WHAT TO DO -
Write out the listing below character for character, though without its pictures.

═══ GIVEN INFORMATION

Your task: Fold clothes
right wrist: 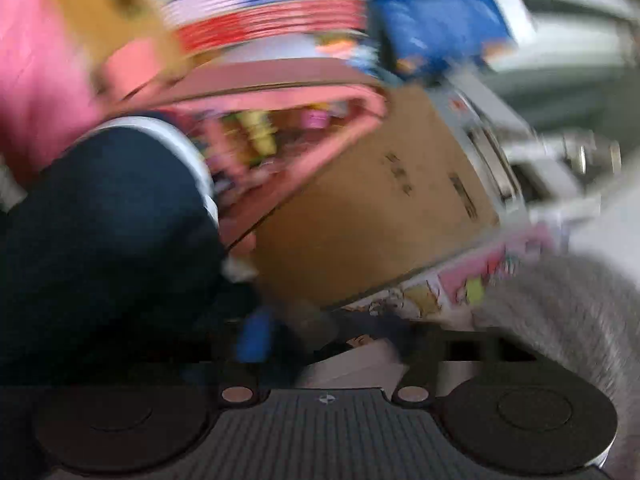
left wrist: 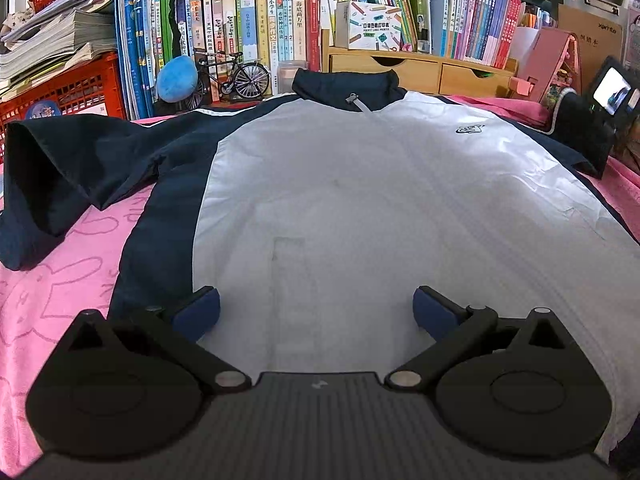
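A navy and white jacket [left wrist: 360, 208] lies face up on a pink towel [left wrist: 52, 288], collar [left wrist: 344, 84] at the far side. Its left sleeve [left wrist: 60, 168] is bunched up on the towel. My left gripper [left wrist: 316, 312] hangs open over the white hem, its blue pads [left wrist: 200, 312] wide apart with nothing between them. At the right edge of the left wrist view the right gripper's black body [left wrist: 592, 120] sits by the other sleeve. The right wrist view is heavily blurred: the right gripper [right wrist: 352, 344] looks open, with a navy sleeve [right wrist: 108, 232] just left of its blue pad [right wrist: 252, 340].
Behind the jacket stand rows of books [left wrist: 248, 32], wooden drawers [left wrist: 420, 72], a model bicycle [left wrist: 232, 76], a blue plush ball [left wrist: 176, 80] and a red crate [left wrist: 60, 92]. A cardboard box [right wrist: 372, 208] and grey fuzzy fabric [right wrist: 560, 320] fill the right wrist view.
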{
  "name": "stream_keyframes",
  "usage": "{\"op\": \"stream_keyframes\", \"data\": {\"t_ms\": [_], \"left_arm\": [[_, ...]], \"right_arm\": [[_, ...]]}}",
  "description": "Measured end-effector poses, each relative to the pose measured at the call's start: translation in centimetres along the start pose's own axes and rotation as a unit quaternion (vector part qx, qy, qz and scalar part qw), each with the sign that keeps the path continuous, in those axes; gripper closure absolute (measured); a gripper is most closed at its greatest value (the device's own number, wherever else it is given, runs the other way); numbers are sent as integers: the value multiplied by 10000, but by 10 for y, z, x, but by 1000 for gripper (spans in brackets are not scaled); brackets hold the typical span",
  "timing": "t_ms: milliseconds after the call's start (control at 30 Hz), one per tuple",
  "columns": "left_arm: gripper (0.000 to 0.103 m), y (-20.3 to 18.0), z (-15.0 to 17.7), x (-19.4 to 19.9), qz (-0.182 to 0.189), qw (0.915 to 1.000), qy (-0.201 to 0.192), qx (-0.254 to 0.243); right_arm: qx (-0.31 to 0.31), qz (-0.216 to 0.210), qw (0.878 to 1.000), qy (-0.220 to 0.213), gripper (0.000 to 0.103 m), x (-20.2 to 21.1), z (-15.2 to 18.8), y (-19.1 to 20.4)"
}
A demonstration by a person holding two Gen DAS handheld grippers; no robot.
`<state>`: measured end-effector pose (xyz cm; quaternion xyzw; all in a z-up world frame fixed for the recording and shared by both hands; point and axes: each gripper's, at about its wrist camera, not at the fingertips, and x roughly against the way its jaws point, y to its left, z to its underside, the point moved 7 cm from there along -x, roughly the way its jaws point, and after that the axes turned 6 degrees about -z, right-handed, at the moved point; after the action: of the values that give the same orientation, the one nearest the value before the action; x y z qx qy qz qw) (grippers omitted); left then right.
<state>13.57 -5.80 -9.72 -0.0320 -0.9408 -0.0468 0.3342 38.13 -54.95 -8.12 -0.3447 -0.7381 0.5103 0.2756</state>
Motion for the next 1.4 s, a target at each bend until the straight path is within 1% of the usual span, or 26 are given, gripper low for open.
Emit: {"op": "stream_keyframes", "data": {"t_ms": [100, 167, 233, 300, 400, 433, 500, 567, 633, 667, 767, 833, 867, 933, 1000, 1067, 1133, 1167, 1233, 1267, 1300, 1333, 1400], "left_arm": [[0, 0, 0, 0, 19, 10000, -6, 2], [0, 0, 0, 0, 29, 10000, -11, 10], [0, 0, 0, 1, 44, 10000, -22, 31], [0, 0, 0, 1, 63, 10000, -36, 57], [0, 2, 0, 3, 116, 9998, -77, 143], [0, 3, 0, 3, 151, 9996, -101, 195], [0, 6, -1, 4, 237, 9991, -120, 345], [0, 13, -4, 11, 265, 9984, -141, 479], [0, 23, -9, 24, 241, 9977, -238, 594], [0, 31, -13, 36, 168, 9968, -437, 650], [0, 70, -19, 69, -220, 9910, -946, 926], [0, 108, -19, 79, -634, 9833, -1090, 1313], [0, 131, -17, 79, -827, 9780, -1048, 1606], [0, 170, -13, 68, -1049, 9653, -825, 2246], [0, 206, -9, 55, -1206, 9490, -617, 2848], [0, 226, -9, 34, -1102, 9352, -488, 3329], [0, 245, -10, 14, -995, 9189, -357, 3801], [0, 252, -10, 4, -991, 9120, -294, 3969], [2, 259, -11, -15, -1186, 9053, -245, 4072], [2, 261, -12, -20, -1270, 9039, -267, 4075], [6, 261, -15, -23, -1359, 9037, -312, 4047], [9, 262, -16, -24, -1391, 9021, -364, 4067], [12, 267, -14, -23, -1267, 8941, -486, 4268]], "right_arm": [[-315, 162, 9993, -102, 0, 13, -2, -15], [-861, -115, 9961, -178, 0, 24, -4, -32], [-1541, -607, 9858, -274, 0, 43, -5, -45], [-2068, -1017, 9713, -591, 0, 70, -9, -54], [-2529, -1784, 9467, -890, 0, 109, -17, -52], [-2672, -2174, 9343, -921, 0, 124, -21, -48], [-2781, -3028, 9050, -1090, 0, 160, -34, -34], [-2616, -3777, 8764, -1446, 0, 211, -50, -18], [-2258, -4205, 8588, -1862, 0, 262, -64, -4], [-2032, -4380, 8504, -2091, 0, 288, -70, 3], [-1363, -4803, 8238, -2686, 0, 359, -85, 28], [-1031, -4987, 8101, -2906, 0, 393, -91, 45], [-882, -5043, 8056, -2982, 0, 407, -94, 54], [-744, -5071, 8040, -3015, 0, 425, -98, 69], [-807, -4976, 8068, -3080, 0, 432, -100, 74], [-923, -4916, 8075, -3127, 0, 432, -101, 73], [-1046, -4905, 8061, -3140, 0, 429, -100, 73], [-1095, -4886, 8067, -3137, 0, 428, -100, 73], [-1082, -4737, 8141, -3179, 0, 430, -99, 74], [-1055, -4647, 8183, -3215, 0, 432, -98, 75], [-1034, -4575, 8207, -3262, 0, 433, -98, 76], [-1032, -4534, 8221, -3285, 0, 434, -97, 77], [-1049, -4554, 8219, -3258, 0, 434, -96, 78]]}}
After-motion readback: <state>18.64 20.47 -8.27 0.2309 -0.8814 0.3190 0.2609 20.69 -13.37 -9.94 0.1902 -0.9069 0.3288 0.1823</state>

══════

WRITTEN SOLUTION -
Your task: Fold clothes
right wrist: 
left wrist: 
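A navy and white jacket [left wrist: 360, 208] lies face up on a pink towel [left wrist: 52, 288], collar [left wrist: 344, 84] at the far side. Its left sleeve [left wrist: 60, 168] is bunched up on the towel. My left gripper [left wrist: 316, 312] hangs open over the white hem, its blue pads [left wrist: 200, 312] wide apart with nothing between them. At the right edge of the left wrist view the right gripper's black body [left wrist: 592, 120] sits by the other sleeve. The right wrist view is heavily blurred: the right gripper [right wrist: 352, 344] looks open, with a navy sleeve [right wrist: 108, 232] just left of its blue pad [right wrist: 252, 340].
Behind the jacket stand rows of books [left wrist: 248, 32], wooden drawers [left wrist: 420, 72], a model bicycle [left wrist: 232, 76], a blue plush ball [left wrist: 176, 80] and a red crate [left wrist: 60, 92]. A cardboard box [right wrist: 372, 208] and grey fuzzy fabric [right wrist: 560, 320] fill the right wrist view.
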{
  "name": "stream_keyframes",
  "usage": "{\"op\": \"stream_keyframes\", \"data\": {\"t_ms\": [_], \"left_arm\": [[_, ...]], \"right_arm\": [[_, ...]]}}",
  "description": "Measured end-effector poses, each relative to the pose measured at the call's start: translation in centimetres along the start pose's own axes and rotation as a unit quaternion (vector part qx, qy, qz and scalar part qw), each with the sign that keeps the path continuous, in those axes; gripper closure absolute (measured); a gripper is most closed at its greatest value (the device's own number, wherever else it is given, runs the other way); numbers are sent as integers: the value multiplied by 10000, but by 10 for y, z, x, but by 1000 for gripper (spans in brackets are not scaled); brackets hold the typical span",
  "timing": "t_ms: milliseconds after the call's start (control at 30 Hz), one per tuple",
  "columns": "left_arm: gripper (0.000 to 0.103 m), y (-20.3 to 18.0), z (-15.0 to 17.7), x (-19.4 to 19.9), qz (-0.182 to 0.189), qw (0.915 to 1.000), qy (-0.201 to 0.192), qx (-0.254 to 0.243); right_arm: qx (-0.31 to 0.31), qz (-0.216 to 0.210), qw (0.878 to 1.000), qy (-0.220 to 0.213), gripper (0.000 to 0.103 m), x (-20.2 to 21.1), z (-15.2 to 18.8), y (-19.1 to 20.4)"
}
A demonstration by a person holding two Gen DAS handheld grippers; no robot.
`<state>`: measured end-effector pose (xyz cm; quaternion xyzw; all in a z-up world frame fixed for the recording and shared by both hands; point and axes: each gripper's, at about its wrist camera, not at the fingertips, and x roughly against the way its jaws point, y to its left, z to its underside, the point moved 7 cm from there along -x, roughly the way its jaws point, and after that the axes turned 6 degrees about -z, right-handed, at the moved point; after the action: of the values that give the same orientation, the one nearest the value before the action; x y z qx qy qz qw) (grippers omitted); left then right.
<state>13.57 -5.80 -9.72 -0.0320 -0.9408 -0.0468 0.3342 38.13 -54.95 -8.12 -0.3447 -0.7381 0.5103 0.2756</state>
Motion for the next 1.4 s, a target at each bend until the straight path is within 1% of the usual span, or 26 are given, gripper low for open.
Emit: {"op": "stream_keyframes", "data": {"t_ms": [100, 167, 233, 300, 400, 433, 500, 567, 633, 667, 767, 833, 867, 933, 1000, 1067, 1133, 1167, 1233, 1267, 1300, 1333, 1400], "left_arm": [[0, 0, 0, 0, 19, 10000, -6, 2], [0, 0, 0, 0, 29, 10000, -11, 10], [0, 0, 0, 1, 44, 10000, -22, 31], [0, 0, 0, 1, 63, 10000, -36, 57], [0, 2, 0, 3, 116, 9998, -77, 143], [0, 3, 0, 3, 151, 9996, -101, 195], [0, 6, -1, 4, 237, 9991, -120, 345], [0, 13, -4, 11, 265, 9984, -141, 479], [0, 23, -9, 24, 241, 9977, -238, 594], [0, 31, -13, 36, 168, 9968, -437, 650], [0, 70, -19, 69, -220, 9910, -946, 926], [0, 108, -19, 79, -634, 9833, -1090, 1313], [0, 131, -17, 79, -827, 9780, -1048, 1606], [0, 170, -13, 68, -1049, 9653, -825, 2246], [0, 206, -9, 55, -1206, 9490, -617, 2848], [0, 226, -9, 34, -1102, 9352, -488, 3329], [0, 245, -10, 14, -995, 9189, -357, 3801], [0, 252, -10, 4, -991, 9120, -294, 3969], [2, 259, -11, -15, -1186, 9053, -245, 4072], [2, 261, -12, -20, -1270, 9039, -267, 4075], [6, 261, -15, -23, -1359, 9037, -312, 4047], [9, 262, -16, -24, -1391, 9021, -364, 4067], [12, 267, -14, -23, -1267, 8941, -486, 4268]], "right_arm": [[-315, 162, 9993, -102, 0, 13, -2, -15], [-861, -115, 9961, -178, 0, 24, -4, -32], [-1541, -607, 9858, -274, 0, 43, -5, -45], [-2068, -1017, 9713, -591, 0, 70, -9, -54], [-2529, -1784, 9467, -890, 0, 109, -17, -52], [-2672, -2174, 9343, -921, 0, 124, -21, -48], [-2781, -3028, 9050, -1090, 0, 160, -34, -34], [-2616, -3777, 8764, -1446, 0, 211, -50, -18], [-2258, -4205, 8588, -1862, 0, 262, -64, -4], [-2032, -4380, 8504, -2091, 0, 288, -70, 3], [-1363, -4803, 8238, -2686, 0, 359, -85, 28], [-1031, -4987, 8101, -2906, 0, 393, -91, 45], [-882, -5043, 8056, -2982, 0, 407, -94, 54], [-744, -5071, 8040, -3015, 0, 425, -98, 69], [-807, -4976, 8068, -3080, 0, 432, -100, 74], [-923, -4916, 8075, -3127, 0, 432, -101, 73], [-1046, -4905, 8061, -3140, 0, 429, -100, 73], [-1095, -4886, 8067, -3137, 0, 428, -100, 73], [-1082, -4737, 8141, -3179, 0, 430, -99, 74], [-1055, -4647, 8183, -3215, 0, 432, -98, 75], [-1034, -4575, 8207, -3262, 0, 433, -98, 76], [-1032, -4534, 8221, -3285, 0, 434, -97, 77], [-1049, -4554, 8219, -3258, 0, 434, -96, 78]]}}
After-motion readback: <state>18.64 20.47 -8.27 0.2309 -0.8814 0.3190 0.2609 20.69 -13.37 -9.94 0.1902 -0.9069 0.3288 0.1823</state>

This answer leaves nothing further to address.